Exercise objective - Whenever a line of the material contains the string "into", it should be copied.

Available data -
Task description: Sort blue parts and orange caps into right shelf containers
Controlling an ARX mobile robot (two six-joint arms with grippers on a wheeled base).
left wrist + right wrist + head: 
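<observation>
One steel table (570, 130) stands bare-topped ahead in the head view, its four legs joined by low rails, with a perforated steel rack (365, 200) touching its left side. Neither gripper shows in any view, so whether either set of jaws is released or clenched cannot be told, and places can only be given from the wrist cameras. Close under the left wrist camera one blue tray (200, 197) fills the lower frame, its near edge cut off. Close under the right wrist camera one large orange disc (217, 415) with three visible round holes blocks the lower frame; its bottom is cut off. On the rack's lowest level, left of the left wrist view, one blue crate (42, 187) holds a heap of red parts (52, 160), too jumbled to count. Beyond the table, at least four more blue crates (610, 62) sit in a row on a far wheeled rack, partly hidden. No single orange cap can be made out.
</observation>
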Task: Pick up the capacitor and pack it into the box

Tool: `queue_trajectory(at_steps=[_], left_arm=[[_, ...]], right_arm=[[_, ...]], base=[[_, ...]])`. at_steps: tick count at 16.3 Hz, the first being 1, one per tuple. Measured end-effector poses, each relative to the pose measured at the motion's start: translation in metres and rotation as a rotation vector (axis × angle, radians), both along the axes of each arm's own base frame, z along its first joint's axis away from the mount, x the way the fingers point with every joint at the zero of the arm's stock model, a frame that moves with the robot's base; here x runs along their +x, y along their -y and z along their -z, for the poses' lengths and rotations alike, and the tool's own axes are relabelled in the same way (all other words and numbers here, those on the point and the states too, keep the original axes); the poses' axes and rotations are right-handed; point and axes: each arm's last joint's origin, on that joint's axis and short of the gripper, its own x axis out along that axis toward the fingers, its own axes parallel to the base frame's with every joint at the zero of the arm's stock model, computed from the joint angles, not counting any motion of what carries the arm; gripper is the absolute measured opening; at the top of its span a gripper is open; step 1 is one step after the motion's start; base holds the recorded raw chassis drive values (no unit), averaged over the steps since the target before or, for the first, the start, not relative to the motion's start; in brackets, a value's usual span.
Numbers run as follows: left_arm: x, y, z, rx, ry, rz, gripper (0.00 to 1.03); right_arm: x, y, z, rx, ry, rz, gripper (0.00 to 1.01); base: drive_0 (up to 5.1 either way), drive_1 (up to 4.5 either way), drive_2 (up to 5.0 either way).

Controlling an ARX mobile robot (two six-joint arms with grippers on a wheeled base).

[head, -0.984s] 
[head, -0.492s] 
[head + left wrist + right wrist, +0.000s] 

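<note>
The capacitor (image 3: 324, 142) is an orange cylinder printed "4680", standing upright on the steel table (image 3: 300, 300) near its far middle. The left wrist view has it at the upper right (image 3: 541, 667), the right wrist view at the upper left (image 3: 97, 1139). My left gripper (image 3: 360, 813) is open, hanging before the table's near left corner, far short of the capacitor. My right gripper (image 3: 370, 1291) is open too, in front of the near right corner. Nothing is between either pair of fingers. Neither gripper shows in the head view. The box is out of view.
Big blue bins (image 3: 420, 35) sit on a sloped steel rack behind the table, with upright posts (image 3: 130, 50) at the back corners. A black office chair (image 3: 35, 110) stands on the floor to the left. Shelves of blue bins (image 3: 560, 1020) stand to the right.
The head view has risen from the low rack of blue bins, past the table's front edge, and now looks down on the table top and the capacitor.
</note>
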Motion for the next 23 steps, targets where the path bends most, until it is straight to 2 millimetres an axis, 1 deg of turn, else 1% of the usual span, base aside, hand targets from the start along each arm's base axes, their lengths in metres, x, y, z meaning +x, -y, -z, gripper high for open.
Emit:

Exercise output -
Task description: Sort blue parts and orange caps into right shelf containers
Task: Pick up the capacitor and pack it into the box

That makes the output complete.